EXERCISE PROMPT: Your task is to return the listing below word for word, without any of its images.

GIVEN INFORMATION:
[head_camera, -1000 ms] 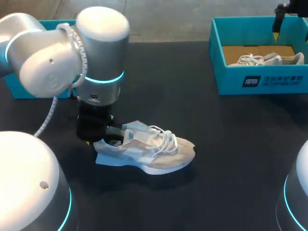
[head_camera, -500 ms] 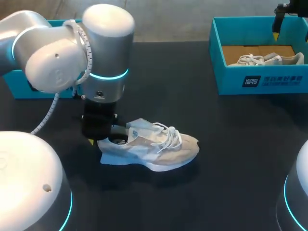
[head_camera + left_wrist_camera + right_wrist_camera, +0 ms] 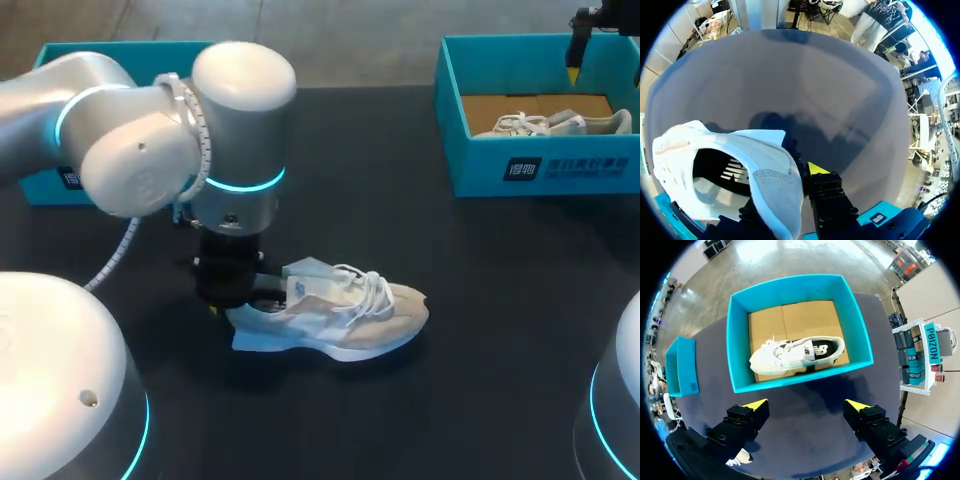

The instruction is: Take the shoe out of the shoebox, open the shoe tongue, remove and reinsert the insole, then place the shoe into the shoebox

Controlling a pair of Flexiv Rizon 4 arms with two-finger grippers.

FINISHED TASK:
[head_camera, -1000 ms] 
[head_camera, -500 ms] 
[head_camera + left_wrist_camera + right_wrist_camera, +0 ms] 

The instruction is: Take the shoe out of the shoebox, open the shoe tongue, remove and reinsert the insole, then place the shoe into the shoebox

Controlling a pair of Flexiv Rizon 4 arms with two-finger grippers.

The exercise is done now.